For instance, SoftBank was among the last big investors in Uber when it plunked down $10 billion for Uber that valued it at $70 billion. Uber is valued at $46 billion right now.
That was bad. But the whole WeWork thing is really stunning. If you don't know, WeWork was trying to capitalize on the whole shared economy thing. It leased office space, made it cool and hip as "shared space," and turned around and leased it to others. In other words, a middleman.
WeWork founder and CEO Adam Neumann somehow spun a "real estate middleman that could scalp a few percentage points on rent" story into a "revolutionary shared space" story that valued WeWork at $47 billion at its height.

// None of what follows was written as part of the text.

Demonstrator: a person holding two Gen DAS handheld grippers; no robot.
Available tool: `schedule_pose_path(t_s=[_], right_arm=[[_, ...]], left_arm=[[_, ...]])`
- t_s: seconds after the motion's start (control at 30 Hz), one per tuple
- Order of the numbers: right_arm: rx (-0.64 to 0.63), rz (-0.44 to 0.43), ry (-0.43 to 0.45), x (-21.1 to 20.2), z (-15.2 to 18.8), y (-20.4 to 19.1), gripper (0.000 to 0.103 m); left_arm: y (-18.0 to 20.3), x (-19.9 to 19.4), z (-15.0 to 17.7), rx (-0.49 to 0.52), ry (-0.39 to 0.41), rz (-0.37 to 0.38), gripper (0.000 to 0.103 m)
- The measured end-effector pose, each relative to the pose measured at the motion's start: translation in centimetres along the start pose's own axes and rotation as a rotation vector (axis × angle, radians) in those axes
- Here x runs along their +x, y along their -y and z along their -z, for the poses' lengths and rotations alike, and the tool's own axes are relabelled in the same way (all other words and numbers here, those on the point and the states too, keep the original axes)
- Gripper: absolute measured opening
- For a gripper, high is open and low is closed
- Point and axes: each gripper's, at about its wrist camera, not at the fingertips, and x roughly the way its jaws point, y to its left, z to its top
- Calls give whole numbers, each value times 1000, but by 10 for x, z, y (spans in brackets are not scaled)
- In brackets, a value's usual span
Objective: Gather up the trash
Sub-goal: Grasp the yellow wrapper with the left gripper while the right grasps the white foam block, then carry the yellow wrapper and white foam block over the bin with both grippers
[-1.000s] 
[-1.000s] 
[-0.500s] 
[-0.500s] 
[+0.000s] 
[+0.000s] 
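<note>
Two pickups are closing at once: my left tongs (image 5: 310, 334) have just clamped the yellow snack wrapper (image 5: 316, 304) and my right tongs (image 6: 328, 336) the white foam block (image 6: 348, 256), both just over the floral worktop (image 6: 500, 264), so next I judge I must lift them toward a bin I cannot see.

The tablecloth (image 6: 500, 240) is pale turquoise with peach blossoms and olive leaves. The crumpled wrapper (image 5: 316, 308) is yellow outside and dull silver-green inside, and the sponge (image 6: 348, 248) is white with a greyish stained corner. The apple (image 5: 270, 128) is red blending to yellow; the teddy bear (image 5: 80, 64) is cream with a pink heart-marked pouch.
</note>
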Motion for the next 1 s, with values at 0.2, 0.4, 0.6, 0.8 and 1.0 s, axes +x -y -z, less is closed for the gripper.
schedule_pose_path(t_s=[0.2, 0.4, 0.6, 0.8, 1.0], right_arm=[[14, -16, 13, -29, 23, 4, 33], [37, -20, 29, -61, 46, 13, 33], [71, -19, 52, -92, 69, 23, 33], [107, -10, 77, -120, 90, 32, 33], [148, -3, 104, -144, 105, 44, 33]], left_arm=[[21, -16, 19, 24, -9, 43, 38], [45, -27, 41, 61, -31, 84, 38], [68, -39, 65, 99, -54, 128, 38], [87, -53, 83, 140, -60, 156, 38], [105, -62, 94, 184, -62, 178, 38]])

You Can Fool Some of the People
This is where SoftBank and WeWork seem to share a culture. Because they both seem to operate on the idea that you can always fool some of the people... at least at IPO time.

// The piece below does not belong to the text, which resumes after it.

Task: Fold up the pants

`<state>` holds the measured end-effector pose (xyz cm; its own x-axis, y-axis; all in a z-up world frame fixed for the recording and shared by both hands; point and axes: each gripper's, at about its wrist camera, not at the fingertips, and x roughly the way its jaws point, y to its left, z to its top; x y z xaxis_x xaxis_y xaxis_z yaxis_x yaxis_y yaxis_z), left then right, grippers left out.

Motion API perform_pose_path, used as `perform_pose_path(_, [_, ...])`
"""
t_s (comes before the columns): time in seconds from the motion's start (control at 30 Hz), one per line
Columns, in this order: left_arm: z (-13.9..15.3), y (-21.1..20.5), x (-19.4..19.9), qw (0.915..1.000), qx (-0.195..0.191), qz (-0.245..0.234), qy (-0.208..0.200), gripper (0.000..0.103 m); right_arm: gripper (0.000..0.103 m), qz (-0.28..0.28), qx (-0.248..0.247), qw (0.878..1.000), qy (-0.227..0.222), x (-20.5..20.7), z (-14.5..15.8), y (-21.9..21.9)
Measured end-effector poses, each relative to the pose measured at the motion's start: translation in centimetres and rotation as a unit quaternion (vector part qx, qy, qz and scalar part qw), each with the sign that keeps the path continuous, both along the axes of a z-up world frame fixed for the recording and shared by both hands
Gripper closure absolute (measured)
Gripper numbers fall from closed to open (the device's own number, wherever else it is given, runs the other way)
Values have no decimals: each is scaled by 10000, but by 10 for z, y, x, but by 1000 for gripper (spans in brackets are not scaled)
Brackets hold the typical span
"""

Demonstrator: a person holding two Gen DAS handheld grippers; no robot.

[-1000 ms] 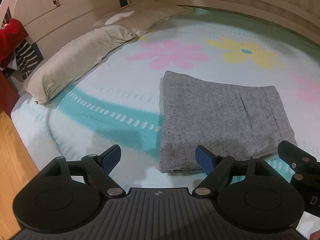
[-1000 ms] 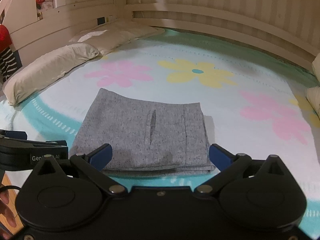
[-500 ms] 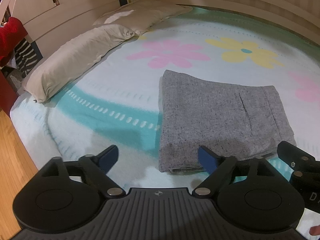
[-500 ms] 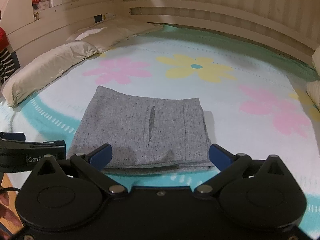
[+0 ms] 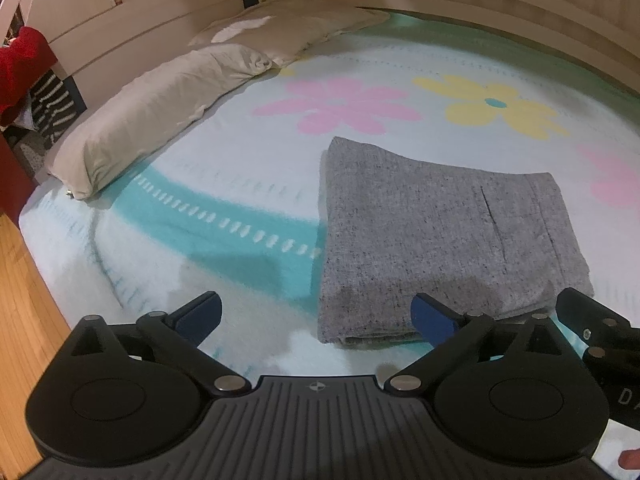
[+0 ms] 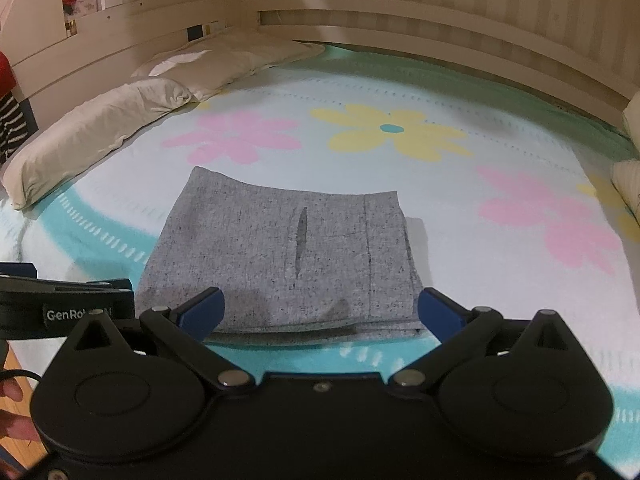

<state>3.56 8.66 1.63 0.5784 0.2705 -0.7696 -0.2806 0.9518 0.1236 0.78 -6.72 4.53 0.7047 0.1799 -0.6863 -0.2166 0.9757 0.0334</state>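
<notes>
A pillow (image 5: 148, 116) lies along the left edge of the bed (image 5: 224, 160). The left gripper (image 5: 316, 318) has just been opening its jaws; they stand wide, with nothing between them. The folded grey pants (image 5: 440, 232) lie flat on the flowered sheet, near its front edge. The right gripper (image 6: 320, 312) hangs over their near edge, jaws spread, holding nothing.

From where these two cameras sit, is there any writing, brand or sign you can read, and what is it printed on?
"GenRo", with the remaining letters hidden: white print on the side of the left gripper, seen from the right wrist view.
"D", cut off by the picture edge: pale print on the right gripper, seen from the left wrist view.
Nothing readable on the folded grey pants or the flowered bedspread.
</notes>
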Motion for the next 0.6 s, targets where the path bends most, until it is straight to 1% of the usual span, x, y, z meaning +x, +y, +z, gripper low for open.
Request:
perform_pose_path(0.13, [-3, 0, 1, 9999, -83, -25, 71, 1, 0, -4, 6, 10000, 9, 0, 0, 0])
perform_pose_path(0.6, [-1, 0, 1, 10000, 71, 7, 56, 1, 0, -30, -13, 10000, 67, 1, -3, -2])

Because it's at IPO time that all the big money venture capital firms and investment banks will put aside their differences to pump a new stock to an unsuspecting public. For these guys, IPOs are all about story. P&Ls rarely figure into the opening-day stock price.
But the P&Ls for WeWork were so bad. And that shared space story was so flimsy that the potential IPO valuation for WeWork went from $65 billion to $10 billion to "let's not go public" in the span of 25 days. It's gotta be some kind of record...

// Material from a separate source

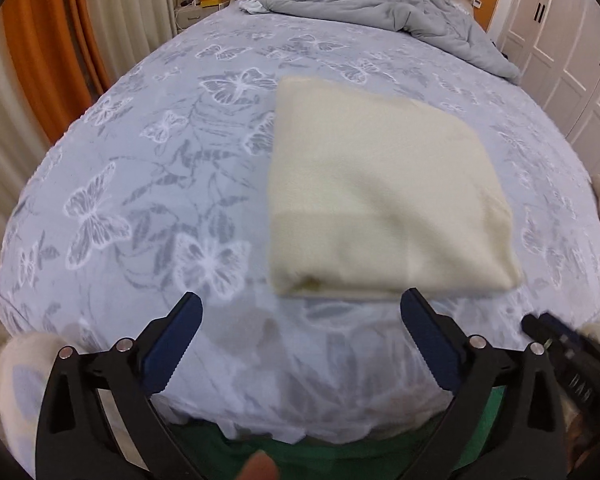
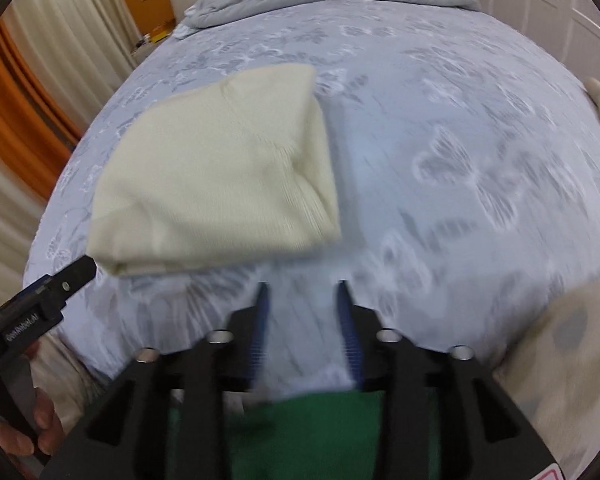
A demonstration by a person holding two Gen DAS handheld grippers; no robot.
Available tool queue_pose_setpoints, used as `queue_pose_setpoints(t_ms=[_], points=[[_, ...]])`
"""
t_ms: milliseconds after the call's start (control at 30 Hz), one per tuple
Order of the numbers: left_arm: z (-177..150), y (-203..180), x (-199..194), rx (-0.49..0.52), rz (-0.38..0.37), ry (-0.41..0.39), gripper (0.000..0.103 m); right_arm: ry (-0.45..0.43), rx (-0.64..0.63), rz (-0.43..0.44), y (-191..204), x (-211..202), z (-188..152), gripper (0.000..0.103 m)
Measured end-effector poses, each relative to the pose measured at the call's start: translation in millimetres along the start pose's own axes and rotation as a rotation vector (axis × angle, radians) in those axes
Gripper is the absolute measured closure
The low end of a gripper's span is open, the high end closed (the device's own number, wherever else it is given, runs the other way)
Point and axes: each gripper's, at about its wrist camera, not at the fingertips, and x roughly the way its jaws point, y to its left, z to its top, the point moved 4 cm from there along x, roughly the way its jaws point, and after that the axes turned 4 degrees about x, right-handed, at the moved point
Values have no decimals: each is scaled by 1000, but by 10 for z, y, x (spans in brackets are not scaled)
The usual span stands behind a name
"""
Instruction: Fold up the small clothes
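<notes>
A cream knitted garment (image 1: 380, 196) lies folded into a flat rectangle on the bed; it also shows in the right wrist view (image 2: 220, 176). My left gripper (image 1: 300, 312) is wide open and empty, just in front of the garment's near edge. My right gripper (image 2: 302, 292) is partly open and empty, above the bedsheet to the right of the garment's near corner. The left gripper's tip (image 2: 76, 274) shows in the right wrist view beside the garment's near left corner. The right gripper shows blurred (image 1: 560, 340) at the lower right of the left wrist view.
The bed (image 1: 140, 200) has a pale blue butterfly-print sheet. A crumpled grey duvet (image 1: 380, 4) lies at the far end. Orange and white curtains (image 1: 40, 80) hang on the left, white wardrobe doors (image 1: 560, 60) on the right. Cream fabric (image 2: 580, 360) sits at the right near edge.
</notes>
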Motion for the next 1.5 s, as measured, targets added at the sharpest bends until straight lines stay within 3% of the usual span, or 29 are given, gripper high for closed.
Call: queue_pose_setpoints(t_ms=[100,367,633,833,1000,1067,1500], points=[[-138,-55,47,10,8,7,5,46,-17,-44,-11,129,-64,56],[-213,-101,64,55,99,-18,5,30,-61,-65,74,141,-169,50],[-202,-106,42,47,99,-29,5,25,-71,-67,114,116,-204,48],[-216,-95,73,26,55,-2,5,21,-64,-64,91,102,-196,48],[-235,-142,62,53,71,-6,5,19,-69,-61,104,92,-205,48],[-238,-151,57,67,115,-4,5,18,-69,-61,112,83,-212,48],[-282,-169,50,86,147,-22,5,-10,-69,-59,185,10,-245,48]])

Bloomberg columnist Matt Levine put it like this:
Neumann did a certain sort of capitalism—one with some cachet at HBS!—as well as anyone has ever done it. It is one thing to build a successful company that creates a lot of value and take some of that value for yourself; Neumann created a company that destroyed value at a blistering pace and nonetheless extracted a billion dollars for himself. He lit $10 billion of SoftBank’s money on fire and then went back to them and demanded a 10% commission. What an absolute legend.
For SoftBank, it was never about the numbers. SoftBank didn't care if WeWork could be profitable. What Masayoshi Son & Co. saw was a story that could be sold. Son encouraged Neumann to "think bigger," spend more money... and lose more money.
The plan worked.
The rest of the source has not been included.